TASK TO CARRY OUT
All lines from the one that contains "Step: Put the" to the end of the data must be retyped exactly. Pictures are not retyped.
-- Opening Marker --
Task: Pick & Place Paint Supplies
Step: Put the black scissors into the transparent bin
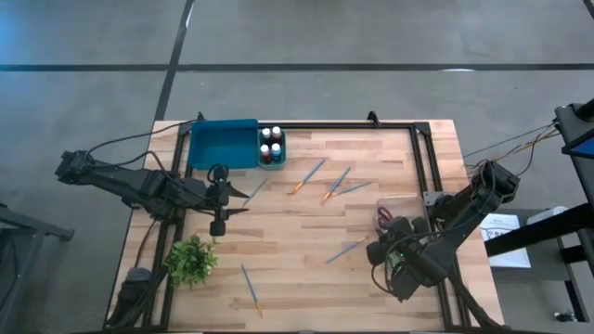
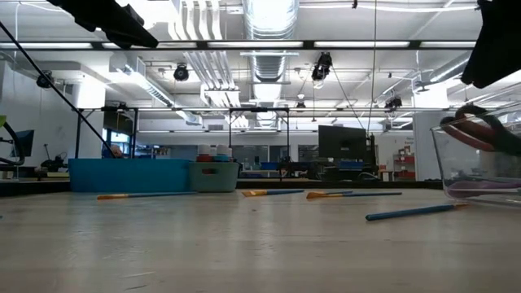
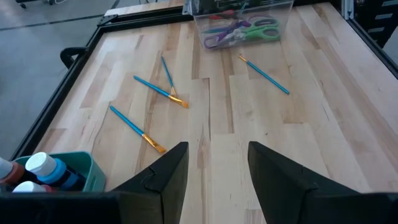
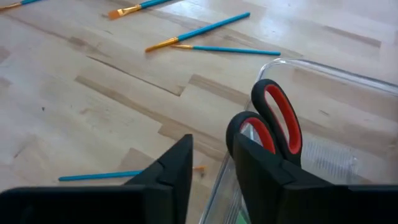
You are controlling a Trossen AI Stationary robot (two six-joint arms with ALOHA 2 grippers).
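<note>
A: Start at the left. What's the left gripper doing?

B: It hangs over the table, near the blue tray. In its wrist view the two fingers stand apart with bare wood between them; they grasp nothing.

A: And around it?

B: A small plant sits at the near left part of the table. Beside the tray is a teal cup of paint bottles.

A: Where are the brushes?

B: All lie flat on the wood. One is just right of the left gripper. One lies near the front edge, right of the plant. Three lie mid-table: one on its own, then two whose orange tips nearly meet. A sixth lies further forward, left of the right gripper.

A: And on the right?

B: A clear bin stands there; the left wrist view shows purple and green scissors inside it. The right gripper is at its rim, fingers clamped on red scissors, whose handles stick up just over the bin's edge.

A: Does any brush touch the bin?

B: No. The sixth brush lies on the wood just outside it.
</note>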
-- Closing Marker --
WORKED SOLUTION
Step: Put the black scissors into the transparent bin
You are controlling a Trossen AI Stationary robot (two six-joint arms with ALOHA 2 grippers).
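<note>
A: Start at the left. What's the left gripper doing?

B: It hangs over the table, near the blue tray. In its wrist view the two fingers stand apart with bare wood between them; they grasp nothing.

A: And around it?

B: A small plant sits at the near left part of the table. Beside the tray is a teal cup of paint bottles.

A: Where are the brushes?

B: All lie flat on the wood. One is just right of the left gripper. One lies near the front edge, right of the plant. Three lie mid-table: one on its own, then two whose orange tips nearly meet. A sixth lies further forward, left of the right gripper.

A: And on the right?

B: A clear bin stands there; the left wrist view shows purple and green scissors inside it. The right gripper is at its rim, fingers clamped on red scissors, whose handles stick up just over the bin's edge.

A: Does any brush touch the bin?

B: No. The sixth brush lies on the wood just outside it.
</note>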

Nothing else remains for this exercise.